Aldo Serena ha giocato in rossonero e nerazzurro «L’Italia non può più permettersi grandi investimenti»

PADOVA. Dalla Madonnina alla Grande Muraglia. Il calcio di Milano cambia faccia e prospettive, Inter e Milan adesso sono cinesi e c’è già chi scherzando propone di giocare il prossimo derby a Pechino. Aldo Serena, veneto di Montebelluna (Treviso), che ha indossato entrambe le maglie e oggi si trova spesso a commentarne in tivù le gesta, non ha però troppa voglia di scherzare.

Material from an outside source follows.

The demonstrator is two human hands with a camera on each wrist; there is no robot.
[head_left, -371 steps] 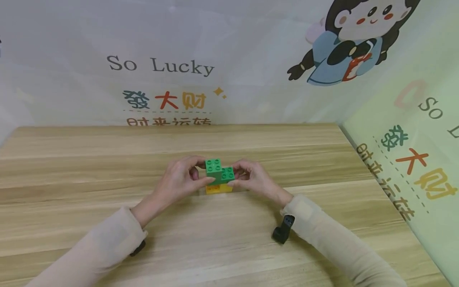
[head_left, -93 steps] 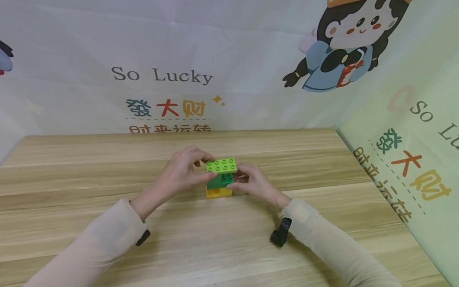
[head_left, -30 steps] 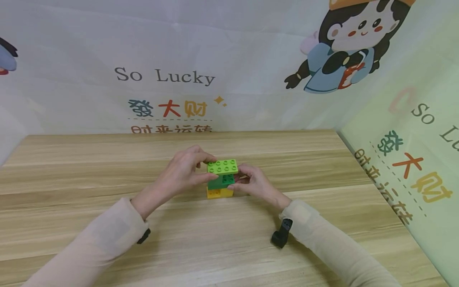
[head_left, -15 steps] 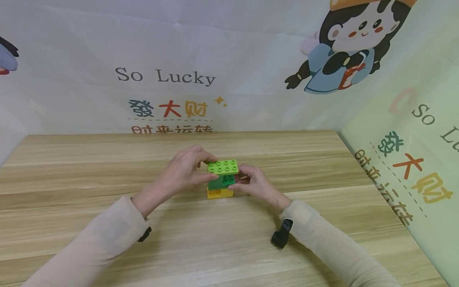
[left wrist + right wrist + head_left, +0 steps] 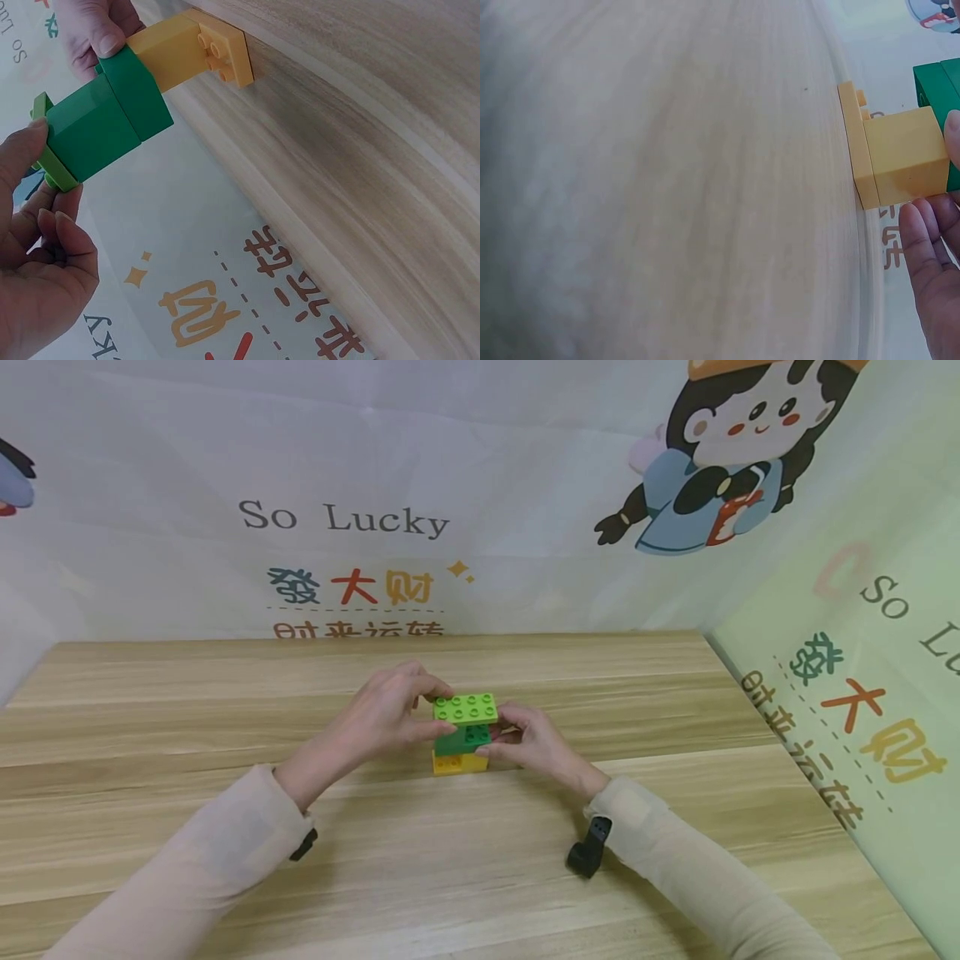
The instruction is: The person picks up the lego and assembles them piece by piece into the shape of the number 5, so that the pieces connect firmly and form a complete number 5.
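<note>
Between the hands stands a toy-brick stack on the table: a flat yellow brick (image 5: 237,54) at the bottom, a yellow block (image 5: 166,49) on it, then a wider dark green brick (image 5: 142,91) and a square dark green brick (image 5: 91,129). On top lies a flat lime-green brick (image 5: 465,709) with two rows of studs, overhanging to the right. My left hand (image 5: 378,714) pinches this lime brick at its left end, thumb in front. My right hand (image 5: 534,743) holds the wider dark green brick at its right end; its fingers behind the stack are partly hidden in the head view.
The wooden table (image 5: 450,868) stretches out around the stack. A printed white cloth (image 5: 525,527) hangs along its back edge, and another printed cloth (image 5: 885,635) borders the right edge. A black wrist device (image 5: 588,850) sits by the right cuff.
Twelve seconds ago no lime brick was on the stack, and my left hand was at the dark green bricks. In the last three seconds the hands and stack have hardly moved.
</note>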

«Devo ammettere che a livello emotivo è un duro colpo», racconta al telefono dal suo luogo di villeggiatura, «Io ho 56 anni e ho vissuto un calcio un po’ diverso da quello di oggi e francamente ho parecchia nostalgia. Appartenevo a club come Milan e Inter che avevano una fortissima radicalizzazione sul territorio, sulla città, sul suo tessuto sociale. C’era una precisa identificazione tra i calciatori e i tifosi, e questa la percepivi nell’aria, certamente anche fuori da San Siro».

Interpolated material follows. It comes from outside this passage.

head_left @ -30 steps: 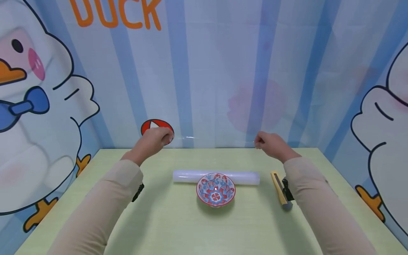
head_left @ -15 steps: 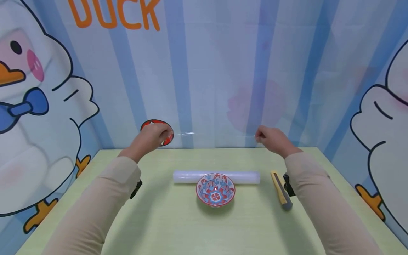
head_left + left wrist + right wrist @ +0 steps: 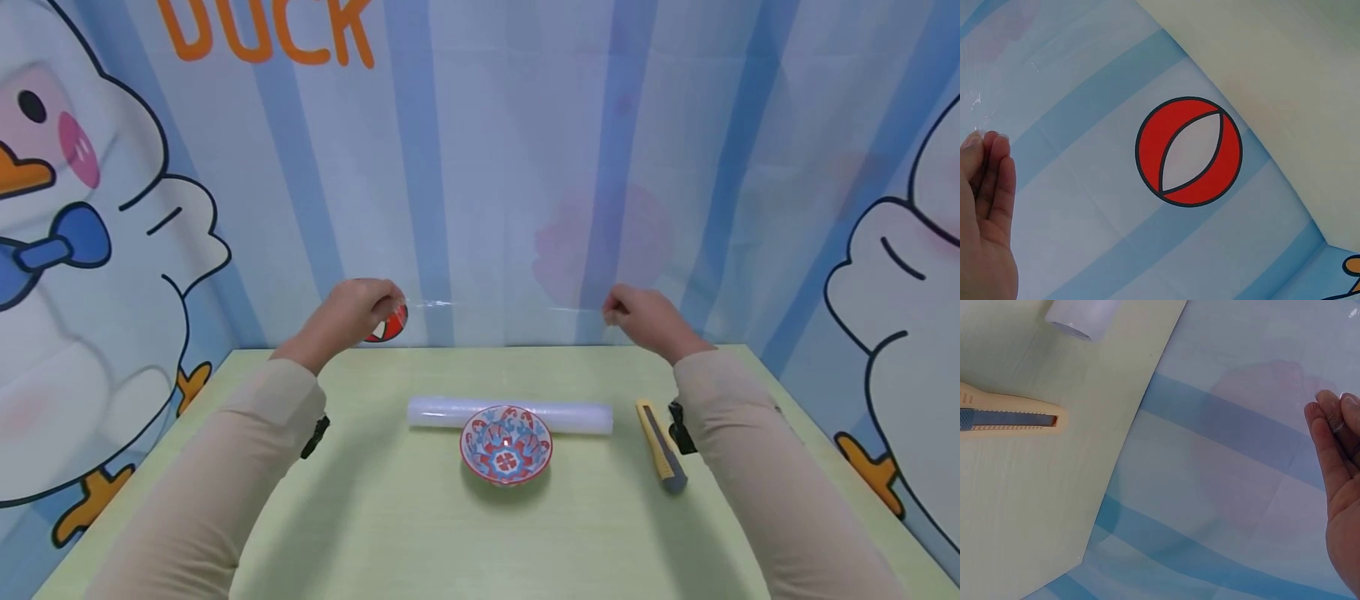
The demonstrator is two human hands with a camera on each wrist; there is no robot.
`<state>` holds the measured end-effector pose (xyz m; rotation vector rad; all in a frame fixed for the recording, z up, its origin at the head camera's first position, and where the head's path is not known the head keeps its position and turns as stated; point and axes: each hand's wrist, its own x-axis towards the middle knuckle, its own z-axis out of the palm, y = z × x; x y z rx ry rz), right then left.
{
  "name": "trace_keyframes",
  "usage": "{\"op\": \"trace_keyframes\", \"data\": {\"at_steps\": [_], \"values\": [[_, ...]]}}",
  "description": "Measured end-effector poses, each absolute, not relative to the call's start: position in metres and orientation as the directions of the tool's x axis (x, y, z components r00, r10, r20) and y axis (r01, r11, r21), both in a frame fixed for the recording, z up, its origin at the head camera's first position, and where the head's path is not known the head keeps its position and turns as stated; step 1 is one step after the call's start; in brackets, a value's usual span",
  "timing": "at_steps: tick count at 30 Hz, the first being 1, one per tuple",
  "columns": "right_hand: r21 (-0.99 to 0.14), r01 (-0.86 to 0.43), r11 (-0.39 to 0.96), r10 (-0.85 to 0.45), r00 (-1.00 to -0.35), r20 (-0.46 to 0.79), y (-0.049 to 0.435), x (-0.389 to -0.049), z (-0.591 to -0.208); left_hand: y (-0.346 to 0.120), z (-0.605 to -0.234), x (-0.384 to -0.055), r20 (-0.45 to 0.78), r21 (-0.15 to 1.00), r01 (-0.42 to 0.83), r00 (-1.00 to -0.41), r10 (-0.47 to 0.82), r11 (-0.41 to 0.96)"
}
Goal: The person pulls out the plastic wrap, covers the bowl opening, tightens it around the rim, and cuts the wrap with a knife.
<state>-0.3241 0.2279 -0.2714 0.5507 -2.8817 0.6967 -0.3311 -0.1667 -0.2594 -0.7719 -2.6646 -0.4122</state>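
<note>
A sheet of clear plastic film stretches between my two hands, above the far edge of the table; only its glints show. My left hand pinches one end between thumb and fingers, also seen with the left hand in the left wrist view. At the other end, the thumb and fingers of my right hand pinch the film. Below and nearer me stands a bowl with a red and blue pattern. Just behind it lies a roll of plastic film.
A yellow utility knife lies on the right of the pale green table, near my right sleeve; the right wrist view shows the knife too. A blue striped backdrop with duck drawings rises behind the table and along both sides.
Both hands have risen a little and drawn slightly farther apart, with the film between them. Bowl, roll and knife stay where they were.
</note>
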Motion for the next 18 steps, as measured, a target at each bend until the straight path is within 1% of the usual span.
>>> {"op": "trace_keyframes", "data": {"at_steps": [8,18], "values": [[-0.387,-0.404,0.829,-0.322,-0.910,0.261,0.228,-0.324,-0.269,-0.166,-0.252,-0.326,0.401,0.181,0.580,-0.781,0.479,0.794],[-0.378,-0.408,0.831,-0.304,-0.902,0.306,0.234,-0.320,-0.269,-0.160,-0.246,-0.322,0.399,0.171,0.594,-0.771,0.496,0.786]]}}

Lei ha giocato nel Milan del primo Berlusconi, quello dei grandi investimenti.

«Erano i primi anni Novanta, davanti c’erano gli olandesi, poi Savicevic, Boban... Era dura trovare spazio per me.Ma mi sono divertito molto, era uno squadrone, il presidente ci trasmetteva tanto entusiasmo».

Un entusiasmo che via via si è affievolito fino alla cessione di questi giorni.

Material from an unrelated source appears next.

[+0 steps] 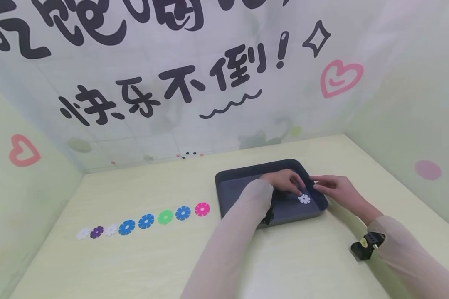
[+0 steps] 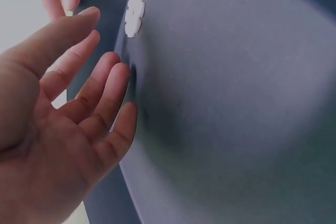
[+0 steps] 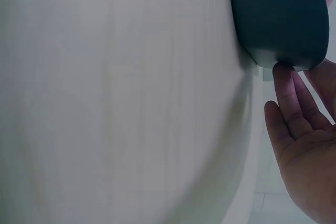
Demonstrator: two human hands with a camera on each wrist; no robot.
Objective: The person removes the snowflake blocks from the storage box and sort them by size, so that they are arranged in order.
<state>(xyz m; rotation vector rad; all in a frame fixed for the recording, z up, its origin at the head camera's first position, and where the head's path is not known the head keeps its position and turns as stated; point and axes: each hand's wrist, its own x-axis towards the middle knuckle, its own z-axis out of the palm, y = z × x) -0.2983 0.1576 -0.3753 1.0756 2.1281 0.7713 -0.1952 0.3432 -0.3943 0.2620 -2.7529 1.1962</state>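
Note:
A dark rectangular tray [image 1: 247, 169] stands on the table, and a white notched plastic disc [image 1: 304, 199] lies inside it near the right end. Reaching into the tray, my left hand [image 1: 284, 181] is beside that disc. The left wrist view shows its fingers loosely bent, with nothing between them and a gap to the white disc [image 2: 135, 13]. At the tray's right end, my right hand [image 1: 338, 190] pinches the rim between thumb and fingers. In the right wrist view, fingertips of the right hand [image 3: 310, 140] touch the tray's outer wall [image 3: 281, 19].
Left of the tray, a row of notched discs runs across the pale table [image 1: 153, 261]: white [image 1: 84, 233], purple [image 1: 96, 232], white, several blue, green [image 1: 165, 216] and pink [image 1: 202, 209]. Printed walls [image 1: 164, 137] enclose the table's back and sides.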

«Il Milan, ma tutto il calcio italiano, devono solo ringraziare il Cavaliere per quanto ha fatto in questi trent’anni. Così come del resto Moratti per l’Inter: sono presidenti che hanno dato e ricevuto molto, ma credo soprattutto dato. Ora i tempi sono cambiati. In Italia forse non eravamo pronti mentalmente a questo trapasso e ci fa un certo effetto. A me personalmente lo fa. Ma siccome sono anche uomo di sport, capisco bene che bisogna adattarsi ai tempi che cambiano, sennò non si resta al passo. I grandi capitali oggi sono per lo più in mani straniere. È una mutazione epocale per l’Italia, ma è pur vero che in altri Paesi, come l’Inghilterra dove da tempo i club sono passati in mani russe, americane, arabe e cinesi, la cosa è stata già metabolizzata, sia dai calciatori che dai tifosi. Succederà anche da noi, ci abitueremo, ci vuole solo un po’ di tempo».

Ma con i cinesi in cabina di comando, Milan e Inter possono pensare di tornare a competere per grandi traguardi?

«Da subito credo di no. In Europa il gap è ancora enorme, in Italia la Juventus è nettamente davanti. Bisogna capire per esempio al Milan quanto il nuovo management pensa di investire per potenziare l’organico. Ma certamente non è un trend che può cambiare dall’oggi al domani. Per un grande futuro bisogna avere anche grandi idee. Staremo a vedere. A me resta comunque un po’ di nostalgia».